Anxiety. You have anxiety.
- Maya Kirl
- Oct 15, 2022
- 3 min read

This one. This one is a doozy. Sometimes the ones that ask the most amount of rhetorical questions are the worst ones to read back. I wrote these questions for no one- the air to answer back. I never in a million years thought i would be sharing these entries long after i had recovered from these feelings. of course, i'm not perfect. i still have days where i have anxiety. but it's a little chihuahua sized hole- not a molten lava sized hole. the hole felt so deep and i felt so helpless. i didn't know that someone could help me out of the hole. i didn't want anyone to help me out. i wanted to wallow in my pain. i wanted to stay there forver.
please, let me tell you. you don't want to stay down there. it's so amazing up here! it takes work to climb out- i am not going to lie to you. it's hard, sweat inducing work. but you don't have to do that work alone. find a great counselor, call someone who could help you , or talk to a trusted parent. you know who you can talk to. if you don't, a quick google search about "who can you trust to open up to" will give you some quick pointers on who you can trust.
you can do this. it isn't so dark up here, it's actually quite bright.

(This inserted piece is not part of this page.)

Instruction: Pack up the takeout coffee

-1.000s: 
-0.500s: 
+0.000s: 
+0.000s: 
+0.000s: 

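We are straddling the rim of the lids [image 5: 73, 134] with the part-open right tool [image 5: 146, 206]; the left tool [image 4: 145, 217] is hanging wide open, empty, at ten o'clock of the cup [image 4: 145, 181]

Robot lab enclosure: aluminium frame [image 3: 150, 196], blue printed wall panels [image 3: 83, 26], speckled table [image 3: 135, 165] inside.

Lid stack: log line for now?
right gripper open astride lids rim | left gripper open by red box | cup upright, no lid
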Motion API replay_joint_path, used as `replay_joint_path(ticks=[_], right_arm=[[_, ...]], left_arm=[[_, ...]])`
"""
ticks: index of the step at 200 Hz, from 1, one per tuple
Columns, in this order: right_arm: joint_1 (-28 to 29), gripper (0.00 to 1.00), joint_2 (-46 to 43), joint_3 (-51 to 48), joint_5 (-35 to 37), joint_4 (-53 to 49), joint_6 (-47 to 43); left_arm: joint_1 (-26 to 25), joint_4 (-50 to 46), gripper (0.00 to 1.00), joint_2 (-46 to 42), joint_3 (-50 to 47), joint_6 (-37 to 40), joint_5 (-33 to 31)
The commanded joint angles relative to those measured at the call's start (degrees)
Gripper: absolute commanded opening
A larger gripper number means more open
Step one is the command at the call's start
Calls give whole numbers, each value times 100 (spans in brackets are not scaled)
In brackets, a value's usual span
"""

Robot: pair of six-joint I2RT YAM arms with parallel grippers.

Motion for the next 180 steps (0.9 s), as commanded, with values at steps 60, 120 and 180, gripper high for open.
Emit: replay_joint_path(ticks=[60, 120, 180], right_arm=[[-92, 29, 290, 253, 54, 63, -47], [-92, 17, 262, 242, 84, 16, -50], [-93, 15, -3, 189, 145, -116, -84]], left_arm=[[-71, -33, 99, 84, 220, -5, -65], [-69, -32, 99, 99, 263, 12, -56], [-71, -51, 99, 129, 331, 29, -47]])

Entry 11 ~ 5/29/17 ~ 10:50 p.m
Anxiety. You have anxiety. Some days it’s worse than others. Some days it’s better than others. Some days it overwhelms you. Some days it’s barely there. You have this irrational fear that no one likes you. That they just pretend to like you. That they don’t want to hurt your feelings. They do things without you, which heightens your fears. You don’t like it. On one hand, you like days where you can be by yourself. But if you missed socializing on that same day, you blame yourself. You could have done something; but deep down you know that you couldn’t have. You could not have done anything to stop it.
Time. It never ends. It goes by too quickly. Not quick enough. There isn’t enough time. There is always too much time. Anxiety is a funny thing. It has a way of taking hold of you and grabbing you for all that you’re worth. But that’s what you do with your saneness; your sense of calm. You have it in your grasp; yet it always slips away from you. What did you do wrong? Your heart rate spikes. What did you do wrong? Why are you like this? Why do you misinterpret every single word? Why? Why can’t you be normal? Why do you have to be afraid of your own mind? Thats a good question. A legitimate question. Why do you have to be afraid of your own mind? You don’t have the answer to that question. It’s a tricky one. A question that has an answer, but only to those who have dug deep. Not just a lake deep. So deep that you can see molten lava from the inside of the earth. And then going even deeper to get as close as you can to that lava without dying. That’s how you get your answer. You have to seek it out. It has to be you. It has to be you. You can get a little help, if that’s what you need. It’s not a bad thing to ask for help. Who ever said that asking for help was a bad thing? Your mind is tricky. It plays games with you. Ones that betray your own being. Your own being. You ask yourself; Why does it do that? It responds. It's barely audible. It’s barely there. You just have to dig a little deeper.